=== What this task involves ===
Every line from the first one in the listing down to the line with "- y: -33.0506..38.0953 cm" should be restated word for word.

=== Data shown ===
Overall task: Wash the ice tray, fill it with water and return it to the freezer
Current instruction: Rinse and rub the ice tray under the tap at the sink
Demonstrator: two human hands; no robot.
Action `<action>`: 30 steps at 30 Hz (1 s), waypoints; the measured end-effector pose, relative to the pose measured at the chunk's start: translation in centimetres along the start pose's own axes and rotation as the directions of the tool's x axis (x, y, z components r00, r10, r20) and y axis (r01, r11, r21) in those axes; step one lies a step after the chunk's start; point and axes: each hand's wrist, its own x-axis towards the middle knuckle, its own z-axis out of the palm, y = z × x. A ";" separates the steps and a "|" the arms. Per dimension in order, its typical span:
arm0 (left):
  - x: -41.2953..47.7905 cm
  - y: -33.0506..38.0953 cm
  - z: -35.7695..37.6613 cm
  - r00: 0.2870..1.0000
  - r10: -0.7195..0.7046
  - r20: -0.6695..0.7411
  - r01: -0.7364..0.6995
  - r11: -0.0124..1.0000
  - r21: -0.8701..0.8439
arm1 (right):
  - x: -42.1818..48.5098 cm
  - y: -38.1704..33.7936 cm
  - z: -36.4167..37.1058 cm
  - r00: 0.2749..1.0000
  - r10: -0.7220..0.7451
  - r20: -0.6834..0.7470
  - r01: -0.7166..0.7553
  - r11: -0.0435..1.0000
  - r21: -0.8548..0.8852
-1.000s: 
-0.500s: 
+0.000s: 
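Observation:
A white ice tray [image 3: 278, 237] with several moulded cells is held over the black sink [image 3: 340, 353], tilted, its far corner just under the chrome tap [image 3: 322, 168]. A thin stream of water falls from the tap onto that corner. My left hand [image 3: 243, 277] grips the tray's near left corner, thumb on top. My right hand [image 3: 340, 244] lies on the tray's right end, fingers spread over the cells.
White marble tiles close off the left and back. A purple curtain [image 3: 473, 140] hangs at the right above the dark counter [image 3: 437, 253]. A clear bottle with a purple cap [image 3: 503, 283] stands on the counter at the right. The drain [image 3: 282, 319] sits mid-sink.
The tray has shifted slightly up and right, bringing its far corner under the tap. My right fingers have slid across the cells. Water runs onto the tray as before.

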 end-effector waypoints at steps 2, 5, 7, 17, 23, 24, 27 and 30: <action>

=== Written solution ===
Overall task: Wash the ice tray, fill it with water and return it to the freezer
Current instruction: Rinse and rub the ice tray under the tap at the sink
Demonstrator: two human hands; no robot.
Action `<action>`: 30 steps at 30 Hz (1 s), waypoints; the measured end-effector pose, relative to the pose measured at the chunk's start: translation in centimetres along the start pose's own axes and rotation as the directions of the tool's x axis (x, y, z components r00, r10, r20) and y axis (r01, r11, r21) in those axes; step one lies a step after the chunk's start; point and axes: each hand's wrist, its own x-axis towards the middle knuckle, its own z-axis out of the palm, y = z × x. A ";" separates the steps and a "|" the arms. Per dimension in order, its typical span:
arm0 (left):
  - x: -41.2953..47.7905 cm
  - y: -33.0506..38.0953 cm

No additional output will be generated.